Latin America's Migrants Trying To Reach The U.S.: Risk It All, Fail, Repeat

Searching for a safe home, many Latin American migrants are forced to try, time after time, getting turned away, and then risk everything again.

Photograph of thousands of migrants marching  to the US-Mexican border under the rain.

06 June 2022, Mexico, Tapachula: Thousands of migrants set off north on foot under the rain.

Daniel Diaz/ZUMA
Alejandra Pataro

BUENOS AIRES — With gangsters breathing down his neck, Maynor sold all of his possessions in Honduras, took his wife and three kids aged 11, 8 and 5, and set out northwards. He was leaving home for good, for the third time.

"I had to leave my country several times," he said, "but was deported." He was now trying to enter the U.S. again, but the family had become stuck in Mexico: "Things are really, really bad for us right now."

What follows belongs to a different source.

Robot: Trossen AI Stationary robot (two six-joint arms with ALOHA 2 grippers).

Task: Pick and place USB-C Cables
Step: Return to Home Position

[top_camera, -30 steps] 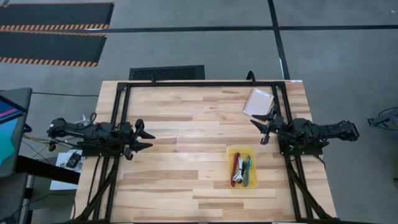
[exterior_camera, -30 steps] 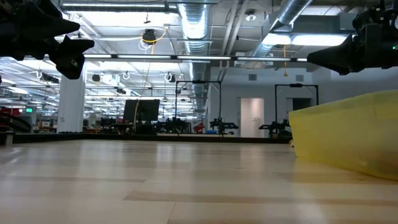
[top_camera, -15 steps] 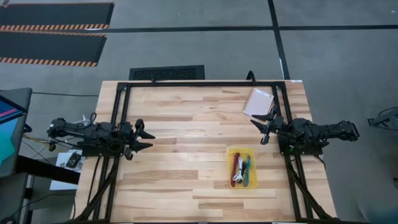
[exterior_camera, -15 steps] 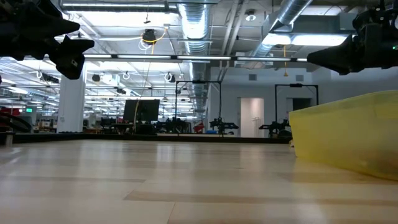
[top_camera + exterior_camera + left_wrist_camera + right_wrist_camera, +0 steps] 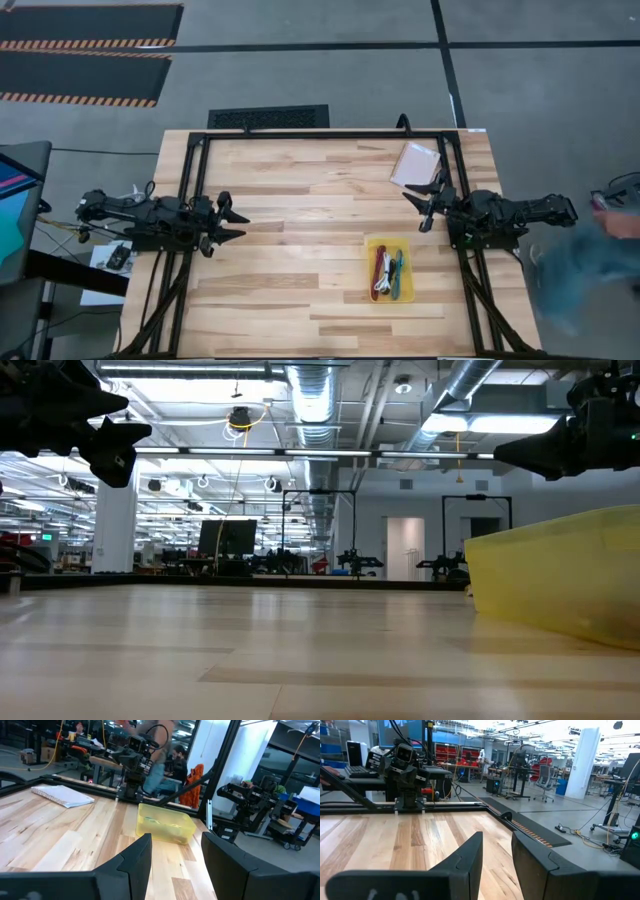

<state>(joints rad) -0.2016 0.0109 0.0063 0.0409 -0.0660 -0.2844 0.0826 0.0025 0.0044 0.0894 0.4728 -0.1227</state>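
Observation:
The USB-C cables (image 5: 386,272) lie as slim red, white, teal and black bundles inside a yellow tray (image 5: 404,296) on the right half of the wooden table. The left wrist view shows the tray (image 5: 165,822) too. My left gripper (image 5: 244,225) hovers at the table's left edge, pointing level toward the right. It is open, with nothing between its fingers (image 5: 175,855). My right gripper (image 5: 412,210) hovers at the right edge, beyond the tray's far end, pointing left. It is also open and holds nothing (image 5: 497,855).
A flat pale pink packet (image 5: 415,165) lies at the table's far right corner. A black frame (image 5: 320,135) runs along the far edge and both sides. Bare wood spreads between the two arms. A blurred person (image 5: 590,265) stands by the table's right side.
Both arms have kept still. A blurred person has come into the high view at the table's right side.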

Migration in Latin America is no longer a linear process, taking migrants from one place to another. It goes in several directions. Certain routes will take you to one country as a stopover to another, but really, it's more a lengthy ordeal than a layover, and the winners are those who can find that receptive, welcoming community offering work and a better life.

The aid agency Doctors Without Borders (MSF) calls this an international, multidirectional phenomenon that may include recurring trips to and from a home country.

Marisol Quiceno, MSF's Advocacy chief for Latin America, told Clarín that migrants "are constantly looking for opportunities and for food security, dignified work opportunities (and) healthcare access." These are the "minimum basics of survival," she said, adding that people will keep looking if they did not find them the first time around.